According to recent research published in the Journal of Shoulder and Elbow Surgery, "Economic evaluation of surgical procedures is necessary in view of more expensive newer techniques emerging in an increasingly cost-conscious health care environment (18).
Rotator cuff tendon repair has been reported to yield excellent, durable clinical results that are superior to the natural history of the condition. Retears after a repair of one tendon occur with variable frequency. They are not synonymous with clinical failure, but they are associated with a poorer clinical outcome than are repairs followed by structural healing. Chronic tendon tears are usually associated with atrophy and fatty infiltration of the rotator cuff muscles. These changes reflect loss of contractile elements and may be responsible for changes in the physiological properties of the remaining musculotendinous units (7). Such changes can be assessed quantitatively with magnetic resonance imaging and correlated with age and gender-matched normal values, making it possible to study the changes in the musculotendinous units associated with a chronic tendon (2).
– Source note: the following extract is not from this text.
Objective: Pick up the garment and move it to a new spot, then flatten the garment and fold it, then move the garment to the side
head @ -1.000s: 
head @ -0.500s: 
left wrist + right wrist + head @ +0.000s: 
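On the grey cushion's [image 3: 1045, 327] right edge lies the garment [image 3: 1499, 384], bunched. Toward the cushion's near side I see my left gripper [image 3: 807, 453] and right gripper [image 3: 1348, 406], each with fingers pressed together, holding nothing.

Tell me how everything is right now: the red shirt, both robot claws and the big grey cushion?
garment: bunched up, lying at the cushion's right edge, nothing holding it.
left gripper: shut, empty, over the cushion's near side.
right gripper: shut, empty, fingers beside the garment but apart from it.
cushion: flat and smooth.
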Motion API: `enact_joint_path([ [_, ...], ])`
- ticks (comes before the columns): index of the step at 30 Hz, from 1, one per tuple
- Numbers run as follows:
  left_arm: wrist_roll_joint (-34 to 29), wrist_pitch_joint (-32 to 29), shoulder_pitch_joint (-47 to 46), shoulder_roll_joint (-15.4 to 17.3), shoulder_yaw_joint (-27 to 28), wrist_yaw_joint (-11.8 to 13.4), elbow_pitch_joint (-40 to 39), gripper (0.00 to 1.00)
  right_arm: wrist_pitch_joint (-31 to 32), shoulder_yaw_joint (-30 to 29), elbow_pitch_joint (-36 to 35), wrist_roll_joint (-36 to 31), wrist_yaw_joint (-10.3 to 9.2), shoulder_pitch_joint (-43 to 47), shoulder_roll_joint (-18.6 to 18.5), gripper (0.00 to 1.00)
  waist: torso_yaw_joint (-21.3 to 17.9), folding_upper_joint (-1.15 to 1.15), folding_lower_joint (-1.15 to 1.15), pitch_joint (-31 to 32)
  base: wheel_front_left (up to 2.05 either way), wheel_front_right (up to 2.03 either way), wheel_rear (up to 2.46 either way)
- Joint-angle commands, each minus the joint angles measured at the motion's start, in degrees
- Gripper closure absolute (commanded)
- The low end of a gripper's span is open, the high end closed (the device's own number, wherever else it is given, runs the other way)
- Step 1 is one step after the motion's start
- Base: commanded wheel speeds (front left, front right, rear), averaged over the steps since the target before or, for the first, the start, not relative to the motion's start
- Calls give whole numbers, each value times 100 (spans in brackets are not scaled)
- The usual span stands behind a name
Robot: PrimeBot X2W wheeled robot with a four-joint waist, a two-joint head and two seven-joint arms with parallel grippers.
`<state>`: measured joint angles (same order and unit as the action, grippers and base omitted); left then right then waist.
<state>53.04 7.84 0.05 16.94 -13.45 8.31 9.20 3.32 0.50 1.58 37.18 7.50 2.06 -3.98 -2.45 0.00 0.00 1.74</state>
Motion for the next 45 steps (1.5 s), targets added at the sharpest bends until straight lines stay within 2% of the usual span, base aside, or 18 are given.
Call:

Schneeberger et al. (8) explained that Retears after rotator cuff repairs occur with a relatively high frequency, and it seems that intact repairs yield substantially better functional results than retears do. In previous in vitro and in vivo studies, the researchers assessed different open tendon-suturing and bone-anchoring techniques on sheep infraspinatus tendons. A modified Mason-Alien tendon stitch was found to be biologically compatible, and, combined with a bone augmentation membrane, it yielded the most favorable mechanical repair properties with high failure loads of about 350 N. For two stitches, with use of number-3 Ethibond sutures, and superior stiffness characteristics. Because of the improvement in arthroscopic tools, and considering the advantages of arthroscopic surgery, interest in arthroscopic repairs of the rotator cuff is growing rapidly. Most current arthroscopic techniques for rotator cuff repair use simple or mattress stitches fixed with bone anchors with use of number-1 or 2 suture materials. Simple or mattress stitches have, however, shown failure loads of only 184 and 269 N, respectively, with two stitches of number-3 suture material. With thinner suture materials, which are currently used in arthroscopic surgery, even lower holding strengths would be expected.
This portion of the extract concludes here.